Figure 4 shows the optimized values of some key parameters I was able to identify at specific frequencies. First, I did a sensitivity analysis of my model for those specific frequencies, which means I investigated the impact of the variation of my model parameter values on the impedance. Then I found out that for each frequency I had to adjust a specific parameter in order to get a good match with my experimental data. Finally, to  get those optimized values, I wrote a MATLAB program using an optimization function coming from the Optimization Toolbox coupled with my simulation from COMSOL Multiphysics. It is important to get those optimized values because they provide information on the value of critical cell properties, such as the active material resistance, reaction rate, EDL capacitance and diffusivity of ions.

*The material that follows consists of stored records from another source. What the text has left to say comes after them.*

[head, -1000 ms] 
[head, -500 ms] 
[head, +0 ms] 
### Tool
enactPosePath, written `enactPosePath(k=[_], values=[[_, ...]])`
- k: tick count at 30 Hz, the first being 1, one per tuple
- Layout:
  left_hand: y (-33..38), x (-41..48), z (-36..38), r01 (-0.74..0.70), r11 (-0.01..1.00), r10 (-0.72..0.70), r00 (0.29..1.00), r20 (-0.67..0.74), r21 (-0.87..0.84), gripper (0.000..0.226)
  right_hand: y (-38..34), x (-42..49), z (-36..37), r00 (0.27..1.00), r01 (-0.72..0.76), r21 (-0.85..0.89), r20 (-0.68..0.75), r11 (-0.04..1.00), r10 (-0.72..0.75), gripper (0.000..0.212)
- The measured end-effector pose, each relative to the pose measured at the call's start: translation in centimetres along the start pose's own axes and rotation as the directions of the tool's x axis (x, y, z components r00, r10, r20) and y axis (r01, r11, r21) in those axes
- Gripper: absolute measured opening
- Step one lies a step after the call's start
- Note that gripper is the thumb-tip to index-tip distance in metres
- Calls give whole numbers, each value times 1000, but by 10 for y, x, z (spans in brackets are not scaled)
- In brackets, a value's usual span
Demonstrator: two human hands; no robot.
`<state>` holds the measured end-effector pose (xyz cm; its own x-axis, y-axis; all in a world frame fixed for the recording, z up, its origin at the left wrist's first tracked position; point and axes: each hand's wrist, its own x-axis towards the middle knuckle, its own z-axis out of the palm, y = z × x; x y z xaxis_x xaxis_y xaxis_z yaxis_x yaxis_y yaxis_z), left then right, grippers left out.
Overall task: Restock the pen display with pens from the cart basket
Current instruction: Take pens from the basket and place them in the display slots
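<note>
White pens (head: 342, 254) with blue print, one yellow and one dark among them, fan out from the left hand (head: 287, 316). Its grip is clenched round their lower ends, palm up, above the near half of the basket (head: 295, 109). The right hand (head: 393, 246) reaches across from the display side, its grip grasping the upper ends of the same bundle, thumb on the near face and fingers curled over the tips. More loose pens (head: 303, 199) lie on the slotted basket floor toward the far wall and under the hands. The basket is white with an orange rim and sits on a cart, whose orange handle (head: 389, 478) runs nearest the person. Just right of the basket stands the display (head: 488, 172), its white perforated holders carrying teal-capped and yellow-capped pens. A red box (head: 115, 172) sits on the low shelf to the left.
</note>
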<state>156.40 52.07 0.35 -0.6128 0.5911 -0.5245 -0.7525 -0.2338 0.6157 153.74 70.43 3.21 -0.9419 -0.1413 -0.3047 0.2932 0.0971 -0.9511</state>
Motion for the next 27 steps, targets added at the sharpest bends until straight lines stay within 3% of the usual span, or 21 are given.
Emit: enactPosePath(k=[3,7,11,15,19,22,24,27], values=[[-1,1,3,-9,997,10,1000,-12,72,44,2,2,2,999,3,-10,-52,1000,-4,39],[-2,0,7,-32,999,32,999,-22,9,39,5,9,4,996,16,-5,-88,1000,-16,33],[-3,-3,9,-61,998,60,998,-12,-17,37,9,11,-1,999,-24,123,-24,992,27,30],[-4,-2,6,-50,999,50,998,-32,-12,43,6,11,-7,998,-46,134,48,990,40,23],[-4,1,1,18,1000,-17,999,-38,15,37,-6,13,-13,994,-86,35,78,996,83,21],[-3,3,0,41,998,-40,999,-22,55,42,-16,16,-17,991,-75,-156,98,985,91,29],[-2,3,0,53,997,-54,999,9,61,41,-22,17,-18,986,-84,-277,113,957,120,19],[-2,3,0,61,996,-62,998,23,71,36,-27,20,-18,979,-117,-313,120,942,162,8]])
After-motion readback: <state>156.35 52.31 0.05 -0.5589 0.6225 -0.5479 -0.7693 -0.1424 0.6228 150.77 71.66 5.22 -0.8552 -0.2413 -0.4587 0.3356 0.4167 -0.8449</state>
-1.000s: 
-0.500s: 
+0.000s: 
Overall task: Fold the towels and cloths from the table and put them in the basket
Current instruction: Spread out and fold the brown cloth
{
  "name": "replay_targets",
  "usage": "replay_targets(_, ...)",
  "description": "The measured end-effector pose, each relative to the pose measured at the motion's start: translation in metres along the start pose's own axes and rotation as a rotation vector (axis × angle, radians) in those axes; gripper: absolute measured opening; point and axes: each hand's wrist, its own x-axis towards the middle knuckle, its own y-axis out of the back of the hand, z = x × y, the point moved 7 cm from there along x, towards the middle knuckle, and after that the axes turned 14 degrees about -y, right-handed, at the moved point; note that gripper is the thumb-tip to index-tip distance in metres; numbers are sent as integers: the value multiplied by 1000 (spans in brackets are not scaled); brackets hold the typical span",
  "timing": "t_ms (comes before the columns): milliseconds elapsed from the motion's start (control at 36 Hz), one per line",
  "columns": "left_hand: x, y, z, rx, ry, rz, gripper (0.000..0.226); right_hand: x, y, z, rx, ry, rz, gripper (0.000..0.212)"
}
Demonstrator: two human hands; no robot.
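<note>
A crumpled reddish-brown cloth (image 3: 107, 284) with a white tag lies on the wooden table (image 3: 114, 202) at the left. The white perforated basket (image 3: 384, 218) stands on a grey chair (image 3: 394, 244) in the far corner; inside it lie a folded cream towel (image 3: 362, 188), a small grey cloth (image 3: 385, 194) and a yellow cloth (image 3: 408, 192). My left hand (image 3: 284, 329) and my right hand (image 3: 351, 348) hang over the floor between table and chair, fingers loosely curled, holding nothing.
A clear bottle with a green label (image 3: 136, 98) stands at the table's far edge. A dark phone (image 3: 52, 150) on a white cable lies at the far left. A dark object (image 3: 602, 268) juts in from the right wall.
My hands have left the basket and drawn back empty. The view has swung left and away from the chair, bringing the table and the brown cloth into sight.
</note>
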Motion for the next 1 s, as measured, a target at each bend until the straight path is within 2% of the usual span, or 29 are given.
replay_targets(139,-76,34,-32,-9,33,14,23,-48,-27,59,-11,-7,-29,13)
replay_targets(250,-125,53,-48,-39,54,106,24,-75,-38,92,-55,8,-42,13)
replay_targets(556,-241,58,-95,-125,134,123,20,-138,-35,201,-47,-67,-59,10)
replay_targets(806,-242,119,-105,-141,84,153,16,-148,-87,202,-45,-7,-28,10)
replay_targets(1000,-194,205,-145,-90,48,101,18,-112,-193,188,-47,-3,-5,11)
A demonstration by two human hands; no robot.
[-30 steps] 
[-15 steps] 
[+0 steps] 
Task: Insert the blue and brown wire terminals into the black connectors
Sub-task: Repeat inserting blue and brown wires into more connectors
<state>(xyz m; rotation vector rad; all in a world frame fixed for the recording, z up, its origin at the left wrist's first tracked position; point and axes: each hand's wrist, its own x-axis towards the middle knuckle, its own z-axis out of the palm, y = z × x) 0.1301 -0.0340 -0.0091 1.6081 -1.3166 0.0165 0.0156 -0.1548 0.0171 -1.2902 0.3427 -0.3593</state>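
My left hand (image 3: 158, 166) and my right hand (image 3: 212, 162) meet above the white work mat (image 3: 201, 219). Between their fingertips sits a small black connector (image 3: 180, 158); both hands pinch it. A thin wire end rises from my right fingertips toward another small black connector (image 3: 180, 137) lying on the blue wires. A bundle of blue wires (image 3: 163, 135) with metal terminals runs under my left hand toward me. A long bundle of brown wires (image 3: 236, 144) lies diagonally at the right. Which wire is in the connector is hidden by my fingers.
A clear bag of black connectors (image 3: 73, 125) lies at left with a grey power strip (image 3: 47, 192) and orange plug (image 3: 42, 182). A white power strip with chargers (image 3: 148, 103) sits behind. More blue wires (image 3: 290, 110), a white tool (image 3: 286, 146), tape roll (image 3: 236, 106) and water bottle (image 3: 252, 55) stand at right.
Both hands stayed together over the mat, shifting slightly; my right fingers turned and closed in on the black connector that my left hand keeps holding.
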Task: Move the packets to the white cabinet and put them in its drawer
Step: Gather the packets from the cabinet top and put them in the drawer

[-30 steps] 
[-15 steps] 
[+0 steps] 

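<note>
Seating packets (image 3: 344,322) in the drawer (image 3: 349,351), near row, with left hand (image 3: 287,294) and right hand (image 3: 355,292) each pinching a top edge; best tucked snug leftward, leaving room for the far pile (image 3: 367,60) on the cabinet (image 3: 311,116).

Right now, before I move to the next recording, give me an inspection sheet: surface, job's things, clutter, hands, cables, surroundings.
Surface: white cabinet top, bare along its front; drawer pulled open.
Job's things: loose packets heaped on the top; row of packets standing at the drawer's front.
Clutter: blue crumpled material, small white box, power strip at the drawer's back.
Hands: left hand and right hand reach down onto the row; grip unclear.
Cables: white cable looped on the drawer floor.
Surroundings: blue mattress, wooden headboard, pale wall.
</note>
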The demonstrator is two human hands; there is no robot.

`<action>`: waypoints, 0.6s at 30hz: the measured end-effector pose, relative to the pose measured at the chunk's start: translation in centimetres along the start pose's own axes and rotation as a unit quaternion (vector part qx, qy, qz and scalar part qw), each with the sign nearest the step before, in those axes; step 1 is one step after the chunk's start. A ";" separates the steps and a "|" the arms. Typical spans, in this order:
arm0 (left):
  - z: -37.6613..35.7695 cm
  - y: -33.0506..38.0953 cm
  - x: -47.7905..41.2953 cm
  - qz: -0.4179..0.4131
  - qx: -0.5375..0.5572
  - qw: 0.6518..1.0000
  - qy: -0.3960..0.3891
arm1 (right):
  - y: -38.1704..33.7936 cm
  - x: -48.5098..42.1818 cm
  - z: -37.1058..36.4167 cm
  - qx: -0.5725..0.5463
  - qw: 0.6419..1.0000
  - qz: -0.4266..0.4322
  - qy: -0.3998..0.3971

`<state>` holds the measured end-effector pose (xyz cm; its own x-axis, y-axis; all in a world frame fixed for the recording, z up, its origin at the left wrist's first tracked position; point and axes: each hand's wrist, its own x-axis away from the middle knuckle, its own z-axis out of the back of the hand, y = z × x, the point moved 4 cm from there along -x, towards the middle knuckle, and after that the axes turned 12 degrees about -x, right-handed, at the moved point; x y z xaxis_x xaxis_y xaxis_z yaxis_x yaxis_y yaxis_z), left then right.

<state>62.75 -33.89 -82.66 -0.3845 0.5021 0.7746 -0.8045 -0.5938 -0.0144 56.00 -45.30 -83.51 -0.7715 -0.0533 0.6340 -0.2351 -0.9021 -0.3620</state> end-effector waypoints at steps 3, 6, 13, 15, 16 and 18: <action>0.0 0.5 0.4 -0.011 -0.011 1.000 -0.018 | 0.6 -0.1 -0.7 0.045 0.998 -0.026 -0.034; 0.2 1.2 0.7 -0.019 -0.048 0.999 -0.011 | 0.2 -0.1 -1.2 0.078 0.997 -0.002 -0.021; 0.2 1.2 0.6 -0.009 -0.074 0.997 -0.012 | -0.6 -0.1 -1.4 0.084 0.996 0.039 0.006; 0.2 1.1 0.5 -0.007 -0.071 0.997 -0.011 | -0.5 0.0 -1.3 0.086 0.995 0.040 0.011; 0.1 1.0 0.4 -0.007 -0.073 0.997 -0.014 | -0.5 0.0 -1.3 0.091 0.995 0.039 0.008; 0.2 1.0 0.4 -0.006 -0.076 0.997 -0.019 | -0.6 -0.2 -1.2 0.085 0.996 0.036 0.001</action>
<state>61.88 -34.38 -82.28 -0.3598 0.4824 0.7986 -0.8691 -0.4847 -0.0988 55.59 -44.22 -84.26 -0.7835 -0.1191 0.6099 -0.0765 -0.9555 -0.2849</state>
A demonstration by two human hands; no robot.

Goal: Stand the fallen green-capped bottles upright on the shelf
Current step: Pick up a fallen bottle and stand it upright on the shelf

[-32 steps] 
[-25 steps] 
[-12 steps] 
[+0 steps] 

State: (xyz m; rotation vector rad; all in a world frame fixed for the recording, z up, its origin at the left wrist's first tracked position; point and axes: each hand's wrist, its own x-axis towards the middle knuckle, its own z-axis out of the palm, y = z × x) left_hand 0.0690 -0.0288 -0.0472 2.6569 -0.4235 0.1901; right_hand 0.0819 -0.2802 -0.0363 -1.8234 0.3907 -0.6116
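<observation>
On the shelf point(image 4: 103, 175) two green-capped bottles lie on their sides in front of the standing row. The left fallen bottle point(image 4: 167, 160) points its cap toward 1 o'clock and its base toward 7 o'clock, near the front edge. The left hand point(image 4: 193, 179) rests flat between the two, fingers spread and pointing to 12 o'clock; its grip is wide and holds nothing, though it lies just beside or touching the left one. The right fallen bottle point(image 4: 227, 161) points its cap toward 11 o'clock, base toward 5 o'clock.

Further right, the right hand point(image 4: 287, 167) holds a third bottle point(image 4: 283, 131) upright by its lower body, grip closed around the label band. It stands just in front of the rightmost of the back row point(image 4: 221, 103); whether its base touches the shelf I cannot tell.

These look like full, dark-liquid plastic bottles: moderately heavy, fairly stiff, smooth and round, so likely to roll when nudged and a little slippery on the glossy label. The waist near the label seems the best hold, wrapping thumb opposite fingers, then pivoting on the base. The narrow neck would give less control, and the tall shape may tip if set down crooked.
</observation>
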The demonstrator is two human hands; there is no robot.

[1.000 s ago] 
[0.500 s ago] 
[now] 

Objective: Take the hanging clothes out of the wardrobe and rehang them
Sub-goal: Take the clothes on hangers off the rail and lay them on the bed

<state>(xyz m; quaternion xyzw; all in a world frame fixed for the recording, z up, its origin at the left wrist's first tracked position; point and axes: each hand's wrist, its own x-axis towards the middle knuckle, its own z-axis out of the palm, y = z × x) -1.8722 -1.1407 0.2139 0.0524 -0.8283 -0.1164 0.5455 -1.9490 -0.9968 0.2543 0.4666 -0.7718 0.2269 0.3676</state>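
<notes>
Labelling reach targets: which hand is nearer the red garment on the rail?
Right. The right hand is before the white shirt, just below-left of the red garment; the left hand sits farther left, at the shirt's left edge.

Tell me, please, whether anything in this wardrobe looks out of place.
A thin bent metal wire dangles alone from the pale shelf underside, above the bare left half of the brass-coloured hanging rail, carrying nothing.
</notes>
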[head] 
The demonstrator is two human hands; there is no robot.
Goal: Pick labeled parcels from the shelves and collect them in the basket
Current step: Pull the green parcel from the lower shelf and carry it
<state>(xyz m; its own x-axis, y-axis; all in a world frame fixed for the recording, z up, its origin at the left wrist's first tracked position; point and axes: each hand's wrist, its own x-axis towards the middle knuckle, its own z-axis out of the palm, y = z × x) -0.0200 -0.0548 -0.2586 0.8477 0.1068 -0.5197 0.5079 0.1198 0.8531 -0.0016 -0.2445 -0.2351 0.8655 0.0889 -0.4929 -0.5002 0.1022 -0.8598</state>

Taking the Next Step Towards a Better Understanding Of Batteries
Our simulation results are useful for obtaining some critical physical values. Specifically, at this stage I can clearly see that the active material used in my electrode indeed has poor electronic conductivity. I can also see that the capacitive behavior of the cell is far from being negligible at frequencies higher than 10 Hz. This means that the EDL must be taken into account if you want to model the cell behavior during pulse operation or specific usage profiles. In terms of resistance, the weakest part has been identified as the charge transfer resistance resulting from the reaction rate.

In the impedance spectrum, you might notice that the curves at low frequencies (right side) deviate somewhat. This shows what happens because the active material particle scale is not well described in our approach. We do not yet know what is responsible for this effect, perhaps a missing phenomenon somewhere in the model, or some parameter values must be adjusted. This is the focus of our current work.